▶ DATA BELOW:
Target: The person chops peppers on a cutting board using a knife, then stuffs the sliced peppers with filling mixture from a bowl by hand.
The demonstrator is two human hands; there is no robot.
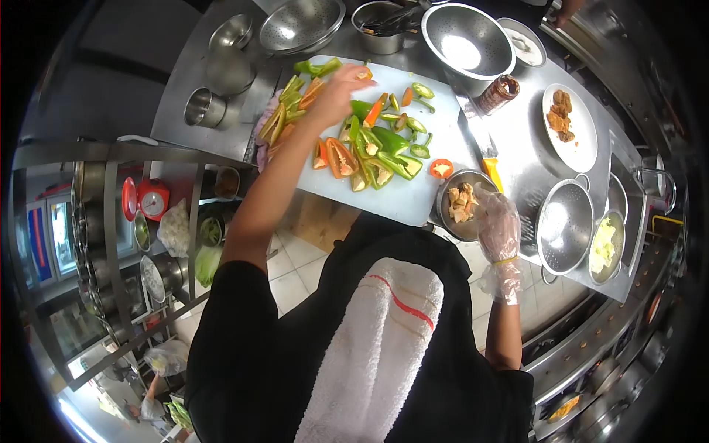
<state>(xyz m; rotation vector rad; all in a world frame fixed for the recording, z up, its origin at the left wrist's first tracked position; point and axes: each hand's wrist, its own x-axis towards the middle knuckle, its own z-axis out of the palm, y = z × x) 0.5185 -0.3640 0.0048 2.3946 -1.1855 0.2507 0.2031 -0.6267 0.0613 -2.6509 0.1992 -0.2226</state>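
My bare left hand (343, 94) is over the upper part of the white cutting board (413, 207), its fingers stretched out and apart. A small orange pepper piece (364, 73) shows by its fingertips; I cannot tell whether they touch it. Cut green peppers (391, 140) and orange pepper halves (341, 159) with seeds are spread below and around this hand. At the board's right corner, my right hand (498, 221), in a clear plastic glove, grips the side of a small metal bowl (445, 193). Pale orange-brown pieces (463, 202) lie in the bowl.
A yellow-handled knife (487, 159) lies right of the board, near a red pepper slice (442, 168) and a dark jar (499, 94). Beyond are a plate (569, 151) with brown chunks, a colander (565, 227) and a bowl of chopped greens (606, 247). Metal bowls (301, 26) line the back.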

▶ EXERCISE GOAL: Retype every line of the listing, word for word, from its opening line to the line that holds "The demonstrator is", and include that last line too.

▶ RESPONSE FOR THIS EXERCISE:
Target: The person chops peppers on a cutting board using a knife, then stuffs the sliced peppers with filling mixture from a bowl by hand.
The demonstrator is two human hands; there is no robot.

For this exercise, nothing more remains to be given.